Prostate cancer (Pca) is the second common cancer in men worldwide. Most of the prostate cancer-related deaths are caused by local advanced or metastatic diseases [1, 2]. At present, there is a lack of treatment strategy for metastatic Pca [3]. The current standard treatment regimen include androgen deprivation, which can control disease progression, but this modality still have not satisfactory effect on CRPC patients [3, 4]. Therefore, it is particularly important to improve early diagnosis of PCa by developing methods that can detect malignant tumors. This will reduce excessive diagnosis and over-treatment for prostate cancer.

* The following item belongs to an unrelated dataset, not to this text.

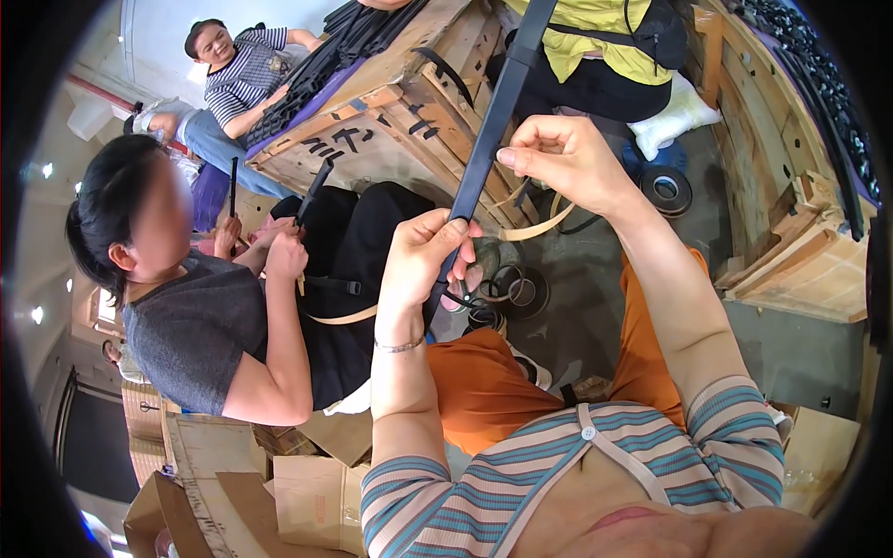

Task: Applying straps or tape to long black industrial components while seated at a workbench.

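Observation:
A long dark belt (493, 130) runs slanting from the top of the view down past my left wrist, with a raised band around its upper part. My left hand (423, 251) is closed on its lower part, thumb pressed flat on the front. Just right of the belt is my right hand (567, 163), its fingers curled into a pinch and the thumb tip at the belt's edge. Whatever that pinch may hold is too small to make out. Below the hands hangs a tan strip (539, 226), partly hidden behind my right wrist.
At my left a seated co-worker (214, 298) handles a black strap (316, 191). Another person (246, 74) leans by a wooden crate (372, 139) heaped with black straps. More crates (781, 139) stand right. Rolls of tape (667, 191) and cardboard boxes (316, 502) lie around.

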Action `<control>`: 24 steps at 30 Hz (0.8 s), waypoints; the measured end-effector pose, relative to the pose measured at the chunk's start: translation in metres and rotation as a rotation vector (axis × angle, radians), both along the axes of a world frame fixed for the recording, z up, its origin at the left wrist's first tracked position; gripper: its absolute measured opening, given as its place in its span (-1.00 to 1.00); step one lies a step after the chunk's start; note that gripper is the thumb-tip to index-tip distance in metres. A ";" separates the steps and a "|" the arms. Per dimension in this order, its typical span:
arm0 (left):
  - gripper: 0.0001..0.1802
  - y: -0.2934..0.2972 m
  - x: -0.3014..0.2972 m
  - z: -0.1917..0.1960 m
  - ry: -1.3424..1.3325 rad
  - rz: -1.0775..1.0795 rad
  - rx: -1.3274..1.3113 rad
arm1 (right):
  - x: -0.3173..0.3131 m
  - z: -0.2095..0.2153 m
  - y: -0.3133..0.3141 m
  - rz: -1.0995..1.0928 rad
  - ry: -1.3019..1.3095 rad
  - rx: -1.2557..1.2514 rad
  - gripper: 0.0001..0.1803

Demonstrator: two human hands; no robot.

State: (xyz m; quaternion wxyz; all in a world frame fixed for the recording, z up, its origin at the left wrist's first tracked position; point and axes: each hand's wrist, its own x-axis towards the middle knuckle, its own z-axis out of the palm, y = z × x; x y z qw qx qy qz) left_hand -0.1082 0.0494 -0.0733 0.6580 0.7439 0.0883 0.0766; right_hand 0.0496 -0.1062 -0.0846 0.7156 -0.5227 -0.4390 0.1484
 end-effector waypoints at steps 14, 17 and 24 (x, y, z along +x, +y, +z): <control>-0.76 0.002 -0.001 0.000 -0.011 0.003 0.013 | 0.000 -0.001 0.002 -0.041 -0.020 -0.004 -0.77; -0.76 0.001 0.000 0.000 -0.007 0.007 0.014 | 0.000 -0.001 0.002 -0.025 0.000 0.009 -0.77; -0.76 -0.003 0.001 -0.001 -0.003 0.014 0.061 | 0.003 -0.008 0.006 -0.110 -0.032 -0.048 -0.73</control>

Exosomes are small extracellular vesicles which participate in the occurrence, development, and metastasis of tumors [5, 6]. In exosomes, messenger RNA (mRNA), micro RNA (miRNAS), non-encoded RNA, protein, lipids, can serve as Pca biomarker[7-11]. Exosome-associated tumor markers in the body fluid such as urine and blood can improve early detection of the disease [12, 13]. This article highlights the research progress on exosome in the diagnosis of prostate cancer, in order to provide a reference value to further explore more high-specific tumor biomarkers in the exosome content.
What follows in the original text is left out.